EXPLAINER: The Panels You’ve Never Heard Of — And How They Decide School Funding
February 17, 2026NJ Districts Are Running Out of Money. Case Study: Newark
From Montclair to Hackensack to Perth Amboy to Jefferson Township, we hear regular reports of school districts running out of money, sometimes due to lax fiscal oversight (Montclair) but mostly due to hiring too many staff members with short-term federal Covid relief money. Districts throughout New Jersey, as well as through the nation, will now have to “right-size” an unsustainably large workforce, especially given decreases in student enrollment.
With a tool called WANDA developed by Georgetown University’s Edunomics Lab, you can look up your own school district and see the number of employees added between 2018-2025 juxtaposed with changes in student enrollment. Staff are divided into teachers, paraprofessionals, non-teaching certified staff, administrators, and transport/food services.
Let’s look at Newark Public Schools (NPS), NJ’s largest district, with an annual operating budget of almost $1.6 billion. (About $1.4 billion comes from the state.) In addition, the district received more than $280 million in ESSER funds, or federal Covid money intended to be used for learning loss from lengthy school closures. The district was recently in the news because, according to TAPinto, Superintendent Roger Leon has been boasting about increases in enrollment — “we’re the one school district in the entire country had the highest student enrollment growth,” he told leaders at a recent gathering— but, in fact, “last month, Newark Public Schools announced that student enrollment had declined by 818 students, marking the first drop the district has seen in over five years.”
Let’s see what WANDA has to say about NPS and the fiscal predicament it faces now that the Covid money is gone.
The database only goes through school year 2024-2025 so let’s make an adjustment to calculations based on the news of NPS’s loss of enrollment. You can see from the image below that over the six years tracked by WANDA, NPS increased its number of full-time employees by 17%, adding 1,006 staff members, courtesy of those federal emergency funds that ran out a year and a half ago. At the same time, student enrollment increased by 9%. Once you adjust for the loss of 818 students, NPS’s enrollment increased by 7%.

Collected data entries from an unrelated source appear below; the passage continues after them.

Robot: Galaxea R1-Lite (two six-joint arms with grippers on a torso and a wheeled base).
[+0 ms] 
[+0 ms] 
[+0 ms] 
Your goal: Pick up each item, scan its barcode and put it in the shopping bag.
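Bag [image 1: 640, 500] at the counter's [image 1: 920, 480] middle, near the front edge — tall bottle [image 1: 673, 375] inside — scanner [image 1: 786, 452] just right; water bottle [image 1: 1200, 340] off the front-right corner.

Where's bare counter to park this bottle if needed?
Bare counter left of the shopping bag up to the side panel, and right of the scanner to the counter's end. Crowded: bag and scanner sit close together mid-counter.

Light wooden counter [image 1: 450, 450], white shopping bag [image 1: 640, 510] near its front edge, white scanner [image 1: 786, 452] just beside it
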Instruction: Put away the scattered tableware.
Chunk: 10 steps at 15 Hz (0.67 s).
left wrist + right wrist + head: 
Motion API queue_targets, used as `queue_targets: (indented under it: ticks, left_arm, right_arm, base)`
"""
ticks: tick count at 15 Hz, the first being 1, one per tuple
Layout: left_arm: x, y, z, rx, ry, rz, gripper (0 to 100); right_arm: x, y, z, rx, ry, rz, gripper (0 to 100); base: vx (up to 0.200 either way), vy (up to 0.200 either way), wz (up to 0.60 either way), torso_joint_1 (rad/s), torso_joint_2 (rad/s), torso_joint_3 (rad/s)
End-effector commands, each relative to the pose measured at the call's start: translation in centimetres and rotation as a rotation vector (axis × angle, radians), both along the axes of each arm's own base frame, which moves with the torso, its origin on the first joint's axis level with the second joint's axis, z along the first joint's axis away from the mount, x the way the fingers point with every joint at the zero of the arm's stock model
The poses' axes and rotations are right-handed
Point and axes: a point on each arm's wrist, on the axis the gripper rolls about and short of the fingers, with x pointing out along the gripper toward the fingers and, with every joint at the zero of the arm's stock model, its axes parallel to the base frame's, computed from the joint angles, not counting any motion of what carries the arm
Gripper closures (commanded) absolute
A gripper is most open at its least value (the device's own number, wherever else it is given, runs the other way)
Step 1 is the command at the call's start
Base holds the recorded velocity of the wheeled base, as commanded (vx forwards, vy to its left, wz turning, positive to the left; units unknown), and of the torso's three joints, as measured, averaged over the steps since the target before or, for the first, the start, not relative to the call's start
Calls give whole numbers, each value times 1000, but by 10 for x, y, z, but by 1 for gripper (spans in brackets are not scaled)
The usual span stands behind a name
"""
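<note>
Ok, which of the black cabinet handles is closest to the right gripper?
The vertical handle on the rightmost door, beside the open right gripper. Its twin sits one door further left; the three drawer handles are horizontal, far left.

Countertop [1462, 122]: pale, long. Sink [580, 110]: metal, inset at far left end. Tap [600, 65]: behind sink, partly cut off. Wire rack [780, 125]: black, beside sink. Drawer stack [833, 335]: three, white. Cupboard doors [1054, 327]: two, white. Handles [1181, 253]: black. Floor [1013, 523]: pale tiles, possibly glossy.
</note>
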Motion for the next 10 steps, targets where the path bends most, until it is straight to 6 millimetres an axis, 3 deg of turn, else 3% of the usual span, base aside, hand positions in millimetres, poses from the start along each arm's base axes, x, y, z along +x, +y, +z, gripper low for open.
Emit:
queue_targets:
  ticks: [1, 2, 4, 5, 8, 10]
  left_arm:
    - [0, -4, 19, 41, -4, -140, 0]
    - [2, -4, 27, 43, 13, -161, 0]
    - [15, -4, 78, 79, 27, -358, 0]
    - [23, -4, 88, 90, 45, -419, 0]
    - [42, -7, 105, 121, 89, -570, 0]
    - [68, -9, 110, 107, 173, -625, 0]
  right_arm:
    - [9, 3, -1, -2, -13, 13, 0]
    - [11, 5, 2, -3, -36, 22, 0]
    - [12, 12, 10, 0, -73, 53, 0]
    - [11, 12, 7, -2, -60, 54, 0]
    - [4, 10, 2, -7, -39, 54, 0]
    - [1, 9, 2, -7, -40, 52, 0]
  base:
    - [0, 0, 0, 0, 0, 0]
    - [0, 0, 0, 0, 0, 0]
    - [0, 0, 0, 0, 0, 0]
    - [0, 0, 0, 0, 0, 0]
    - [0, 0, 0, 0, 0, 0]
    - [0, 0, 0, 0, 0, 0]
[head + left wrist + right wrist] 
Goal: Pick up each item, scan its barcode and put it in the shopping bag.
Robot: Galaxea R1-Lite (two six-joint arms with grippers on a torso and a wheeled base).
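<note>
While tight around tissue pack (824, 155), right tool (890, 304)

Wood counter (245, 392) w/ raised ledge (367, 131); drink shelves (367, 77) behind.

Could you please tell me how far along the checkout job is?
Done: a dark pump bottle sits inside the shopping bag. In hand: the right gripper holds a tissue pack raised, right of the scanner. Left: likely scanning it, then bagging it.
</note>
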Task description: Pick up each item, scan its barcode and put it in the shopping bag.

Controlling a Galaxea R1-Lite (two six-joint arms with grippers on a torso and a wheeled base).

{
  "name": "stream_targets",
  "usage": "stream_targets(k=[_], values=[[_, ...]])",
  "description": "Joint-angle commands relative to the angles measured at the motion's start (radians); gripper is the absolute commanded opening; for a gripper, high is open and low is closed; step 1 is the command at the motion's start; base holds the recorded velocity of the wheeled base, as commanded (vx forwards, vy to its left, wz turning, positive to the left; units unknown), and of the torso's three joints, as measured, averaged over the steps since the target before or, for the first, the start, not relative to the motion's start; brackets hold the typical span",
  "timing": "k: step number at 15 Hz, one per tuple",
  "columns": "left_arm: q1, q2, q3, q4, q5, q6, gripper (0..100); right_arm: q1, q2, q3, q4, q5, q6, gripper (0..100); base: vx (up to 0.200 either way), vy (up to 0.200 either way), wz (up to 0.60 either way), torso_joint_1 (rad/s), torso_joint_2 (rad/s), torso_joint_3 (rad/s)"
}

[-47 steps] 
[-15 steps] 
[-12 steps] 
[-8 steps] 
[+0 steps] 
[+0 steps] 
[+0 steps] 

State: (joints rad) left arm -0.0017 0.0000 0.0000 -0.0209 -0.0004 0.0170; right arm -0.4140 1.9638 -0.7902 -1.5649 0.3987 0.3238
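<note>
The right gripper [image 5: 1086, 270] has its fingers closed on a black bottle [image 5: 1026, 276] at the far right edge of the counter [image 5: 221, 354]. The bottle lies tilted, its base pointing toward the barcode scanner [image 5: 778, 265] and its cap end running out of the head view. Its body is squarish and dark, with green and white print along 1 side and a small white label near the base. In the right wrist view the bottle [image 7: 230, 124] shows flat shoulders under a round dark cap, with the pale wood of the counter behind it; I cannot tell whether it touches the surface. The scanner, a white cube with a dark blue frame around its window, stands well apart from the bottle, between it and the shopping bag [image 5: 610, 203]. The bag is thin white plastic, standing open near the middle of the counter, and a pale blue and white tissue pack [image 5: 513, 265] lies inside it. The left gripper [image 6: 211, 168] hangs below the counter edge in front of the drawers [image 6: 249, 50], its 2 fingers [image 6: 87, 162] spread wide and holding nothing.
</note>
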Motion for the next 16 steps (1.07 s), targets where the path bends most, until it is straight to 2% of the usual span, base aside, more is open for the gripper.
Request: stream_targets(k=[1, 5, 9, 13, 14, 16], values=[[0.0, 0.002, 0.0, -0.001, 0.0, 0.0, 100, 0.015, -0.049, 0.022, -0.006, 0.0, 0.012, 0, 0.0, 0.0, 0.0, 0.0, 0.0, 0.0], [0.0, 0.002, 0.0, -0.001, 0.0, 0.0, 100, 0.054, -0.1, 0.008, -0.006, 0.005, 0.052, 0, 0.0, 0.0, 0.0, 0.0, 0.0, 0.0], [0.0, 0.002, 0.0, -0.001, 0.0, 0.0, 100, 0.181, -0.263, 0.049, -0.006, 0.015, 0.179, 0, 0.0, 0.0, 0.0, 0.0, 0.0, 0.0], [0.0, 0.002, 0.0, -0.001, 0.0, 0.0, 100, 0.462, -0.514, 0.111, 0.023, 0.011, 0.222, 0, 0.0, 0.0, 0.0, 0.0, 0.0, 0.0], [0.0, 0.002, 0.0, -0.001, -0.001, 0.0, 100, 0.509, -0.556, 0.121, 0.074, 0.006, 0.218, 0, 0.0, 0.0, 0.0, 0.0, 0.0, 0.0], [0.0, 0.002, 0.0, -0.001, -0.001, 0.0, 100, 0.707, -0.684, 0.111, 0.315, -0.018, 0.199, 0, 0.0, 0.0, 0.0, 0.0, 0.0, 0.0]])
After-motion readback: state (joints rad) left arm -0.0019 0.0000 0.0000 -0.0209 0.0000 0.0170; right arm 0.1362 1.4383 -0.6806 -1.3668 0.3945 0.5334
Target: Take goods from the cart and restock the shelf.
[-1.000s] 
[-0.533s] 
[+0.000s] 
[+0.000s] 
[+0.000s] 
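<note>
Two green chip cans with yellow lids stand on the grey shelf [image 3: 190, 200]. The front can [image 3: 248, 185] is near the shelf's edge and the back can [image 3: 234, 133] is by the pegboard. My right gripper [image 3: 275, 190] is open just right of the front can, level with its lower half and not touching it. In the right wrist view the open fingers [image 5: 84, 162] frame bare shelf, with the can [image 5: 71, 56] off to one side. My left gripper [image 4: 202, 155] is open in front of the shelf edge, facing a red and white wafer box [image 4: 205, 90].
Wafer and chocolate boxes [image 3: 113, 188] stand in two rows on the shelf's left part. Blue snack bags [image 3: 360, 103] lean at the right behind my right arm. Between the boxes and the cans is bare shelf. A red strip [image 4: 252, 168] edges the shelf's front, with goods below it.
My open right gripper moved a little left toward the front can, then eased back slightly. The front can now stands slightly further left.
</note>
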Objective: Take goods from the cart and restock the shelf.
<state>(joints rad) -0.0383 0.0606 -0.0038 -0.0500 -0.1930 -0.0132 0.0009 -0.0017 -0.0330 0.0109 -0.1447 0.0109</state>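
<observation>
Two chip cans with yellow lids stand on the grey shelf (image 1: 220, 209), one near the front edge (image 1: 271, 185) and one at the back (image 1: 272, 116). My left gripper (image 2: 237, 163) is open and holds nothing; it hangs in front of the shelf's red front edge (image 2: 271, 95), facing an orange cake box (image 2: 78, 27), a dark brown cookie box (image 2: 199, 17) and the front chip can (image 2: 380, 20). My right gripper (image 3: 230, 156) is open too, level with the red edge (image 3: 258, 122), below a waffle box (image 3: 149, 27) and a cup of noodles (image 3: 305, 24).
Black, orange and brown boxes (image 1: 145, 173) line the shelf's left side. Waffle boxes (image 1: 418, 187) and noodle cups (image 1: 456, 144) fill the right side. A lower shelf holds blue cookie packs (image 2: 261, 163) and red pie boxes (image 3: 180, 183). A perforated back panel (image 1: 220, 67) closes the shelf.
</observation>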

With a 17% increase in school staff, 10% more than the increase in student enrollment, you’d expect student learning to grow as well, especially with a per pupil cost of $27,000 per year. However, as TAPinto notes, only 34% of Newark students are on grade level in reading and 21% are on grade level for math, well below Newark’s thriving charter sector which educates one out of three city students. When Leon, who makes $319,785 a year, boasts the district was labeled “high-performing” by the state, that’s based on NJ’s quirky accountability tool called QSAC (Explainer here), which evaluates districts on compliance, not student proficiency rates. (Recently the DOE changed QSAC’s metrics for instruction to “growth” rather than grade-level achievement.)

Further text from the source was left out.